> Your goal
Using the data below, count the lines where "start" appears, and answer with the number alone.

◆ ◆ ◆

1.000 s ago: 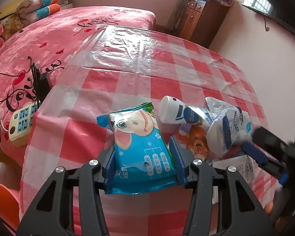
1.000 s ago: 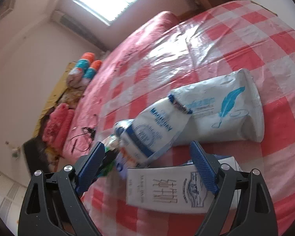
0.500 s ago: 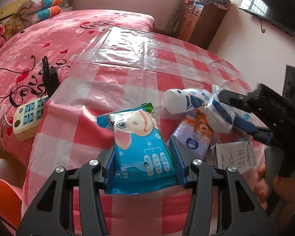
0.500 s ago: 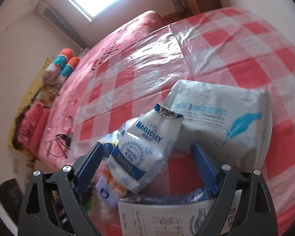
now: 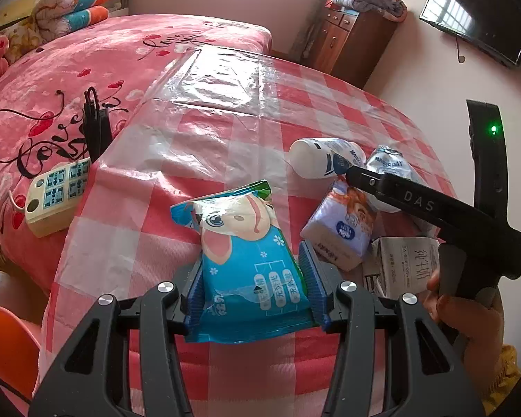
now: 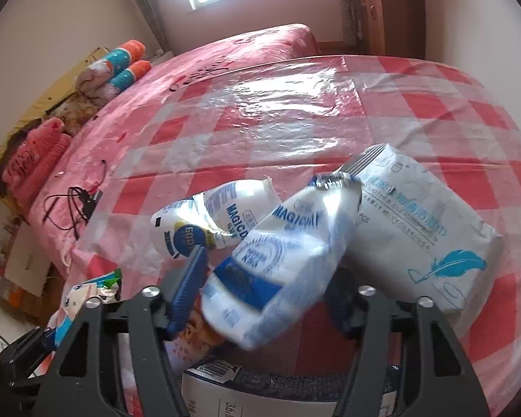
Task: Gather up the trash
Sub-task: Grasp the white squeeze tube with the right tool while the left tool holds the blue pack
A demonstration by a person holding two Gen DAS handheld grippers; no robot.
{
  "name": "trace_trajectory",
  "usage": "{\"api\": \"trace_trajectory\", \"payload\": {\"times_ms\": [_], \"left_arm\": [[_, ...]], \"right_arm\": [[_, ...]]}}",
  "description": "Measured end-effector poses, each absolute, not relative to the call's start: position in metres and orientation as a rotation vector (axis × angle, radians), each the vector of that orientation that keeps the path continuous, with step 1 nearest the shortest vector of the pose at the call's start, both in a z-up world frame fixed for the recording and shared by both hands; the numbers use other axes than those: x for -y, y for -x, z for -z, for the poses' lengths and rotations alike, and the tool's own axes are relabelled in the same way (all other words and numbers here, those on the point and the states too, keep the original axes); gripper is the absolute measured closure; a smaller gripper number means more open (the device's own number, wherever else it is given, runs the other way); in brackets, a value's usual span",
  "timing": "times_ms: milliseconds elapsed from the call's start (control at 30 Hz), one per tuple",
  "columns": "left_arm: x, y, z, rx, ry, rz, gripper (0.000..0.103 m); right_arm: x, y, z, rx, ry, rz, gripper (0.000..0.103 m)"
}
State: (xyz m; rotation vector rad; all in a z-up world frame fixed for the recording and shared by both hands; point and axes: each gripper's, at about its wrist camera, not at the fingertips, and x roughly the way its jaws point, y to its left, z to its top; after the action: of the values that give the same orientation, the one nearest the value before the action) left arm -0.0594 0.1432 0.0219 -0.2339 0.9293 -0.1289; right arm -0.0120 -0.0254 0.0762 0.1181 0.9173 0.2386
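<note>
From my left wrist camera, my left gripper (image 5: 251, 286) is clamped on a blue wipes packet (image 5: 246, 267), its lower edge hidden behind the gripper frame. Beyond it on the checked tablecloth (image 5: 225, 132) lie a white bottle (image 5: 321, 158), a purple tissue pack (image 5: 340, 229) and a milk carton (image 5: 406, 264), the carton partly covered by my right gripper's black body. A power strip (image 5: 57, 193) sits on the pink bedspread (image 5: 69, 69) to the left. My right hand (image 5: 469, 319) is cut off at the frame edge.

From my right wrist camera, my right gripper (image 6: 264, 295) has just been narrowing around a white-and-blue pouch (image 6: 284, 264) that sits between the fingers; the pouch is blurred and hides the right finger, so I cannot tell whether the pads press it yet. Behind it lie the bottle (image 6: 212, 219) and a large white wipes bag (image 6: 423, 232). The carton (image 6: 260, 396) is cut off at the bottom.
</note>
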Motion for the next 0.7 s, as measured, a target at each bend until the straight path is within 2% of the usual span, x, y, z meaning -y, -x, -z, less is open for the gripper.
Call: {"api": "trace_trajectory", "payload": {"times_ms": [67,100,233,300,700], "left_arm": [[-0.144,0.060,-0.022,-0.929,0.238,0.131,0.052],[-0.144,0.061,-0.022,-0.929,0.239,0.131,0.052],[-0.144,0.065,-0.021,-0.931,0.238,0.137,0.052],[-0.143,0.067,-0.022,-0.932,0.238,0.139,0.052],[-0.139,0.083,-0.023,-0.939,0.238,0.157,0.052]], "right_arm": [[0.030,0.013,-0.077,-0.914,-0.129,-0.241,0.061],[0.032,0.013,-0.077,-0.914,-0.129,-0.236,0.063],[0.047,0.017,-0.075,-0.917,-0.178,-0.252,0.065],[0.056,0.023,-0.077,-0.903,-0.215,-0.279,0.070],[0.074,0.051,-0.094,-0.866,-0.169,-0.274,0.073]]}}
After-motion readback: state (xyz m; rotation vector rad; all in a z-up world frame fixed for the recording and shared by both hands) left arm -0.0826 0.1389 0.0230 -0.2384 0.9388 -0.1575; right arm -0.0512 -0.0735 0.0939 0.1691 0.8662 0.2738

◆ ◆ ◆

> Task response
2